Sened-i İttifak, Tanzimat Fermanı, Kanuni Esasi, İkinci Meşrutiyet,
1961 ve 1982 Anayasaları hep dış müdahaleler sonucu yapılmıştır. Şimdi yapılmak
istenen “Yeni Anayasa”da dış
dayatmalar sonucu gündemdedir ve başarılı olurlarsa Türkiye bölünecek hatta
parçalanacaktır.
Nereden bu sonuca varıyorsun diyenler, 1800’lü yılların başında
itibaren Türk Milletinin başına neler gelmiştir ve bunların anayasal metinler
olarak kabul edilebilecek hukuki düzenlemelerle ilgisi nedir, bir incelesinler!
Örneğin ilk anayasamız olan Kanuni Esasi’nin kabulü ile birlikte eş
zamanlı olarak İstanbul’da yabancı devletlerin yaptığı toplantı sonucunda,
Balkanlarda bulunan iki bölgemiz bağımsızlığını, iki bölgemiz de özerkliğini
ilan etmiştir.
Bunlara ek olarak hiç düşünmez miyiz ki; İngiltere’nin gözlemciliğinde
varılan Oslo ve sonrasında Dolmabahçe Mutabakatları, “Yeni Anayasa” ile hukukileştirilmek istenmektedir.

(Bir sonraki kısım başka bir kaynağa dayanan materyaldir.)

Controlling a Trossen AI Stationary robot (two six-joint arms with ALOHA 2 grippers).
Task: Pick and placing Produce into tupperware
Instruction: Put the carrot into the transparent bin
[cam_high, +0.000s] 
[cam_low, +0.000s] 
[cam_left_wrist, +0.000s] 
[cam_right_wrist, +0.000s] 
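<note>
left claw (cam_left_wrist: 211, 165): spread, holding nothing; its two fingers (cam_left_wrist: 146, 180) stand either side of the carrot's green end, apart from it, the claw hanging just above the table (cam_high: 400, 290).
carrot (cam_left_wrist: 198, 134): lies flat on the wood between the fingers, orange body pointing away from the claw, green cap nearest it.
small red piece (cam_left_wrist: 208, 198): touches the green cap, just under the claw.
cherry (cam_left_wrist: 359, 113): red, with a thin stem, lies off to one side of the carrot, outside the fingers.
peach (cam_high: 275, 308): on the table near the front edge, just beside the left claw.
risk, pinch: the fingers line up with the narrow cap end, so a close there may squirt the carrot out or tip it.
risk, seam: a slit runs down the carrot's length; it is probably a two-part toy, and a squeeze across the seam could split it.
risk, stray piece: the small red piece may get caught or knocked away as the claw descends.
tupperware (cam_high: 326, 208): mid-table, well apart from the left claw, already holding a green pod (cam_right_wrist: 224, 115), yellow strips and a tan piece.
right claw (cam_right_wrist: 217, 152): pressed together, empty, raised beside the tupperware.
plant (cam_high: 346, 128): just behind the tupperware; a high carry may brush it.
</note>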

Türkiye’de yapılan askeri darbeler ve verilen muhtıralar hep dışarıdan
yapılan istekler üzerine gerçekleştirilmiştir. Hatta Adnan Menderes’in asılması
yolu ile toplumun arasına fitne yerleştirilmesi, hep bu dış mihrakların
eseridir.
2007 yılından sonra Türk Silahlı Kuvvetleri’ne karşı yürütülen
Ergenokon, Balyoz, Casusluk ve benzeri davalarla temayüz eden eden saldırılar
karşısında ordunun çaresizliği hepimizin malumudur. 27 Mayıs ve 12 Eylül’ün
şartları daha mı ağırdı ki, ihtilal yaptılar? “Yeni Anayasa”nın ve “Yeni
Türkiye”nin en büyük savunucusu Akp’nin iktidar da kalışını sağlamlaştıran
27 Nisan e-muhtırasının gerekçesi ve yöntemi hala bir muammadır.
1961 ve 1982 Anayasaları; her ne kadar dış destekli askeri darbelerin
ürünü de olsa, bu topraklar üzerinde her zaman balans yapmayı başarmış olan
vatan ve milliyet severlerin gayreti ile milli hususlar da içermektedir.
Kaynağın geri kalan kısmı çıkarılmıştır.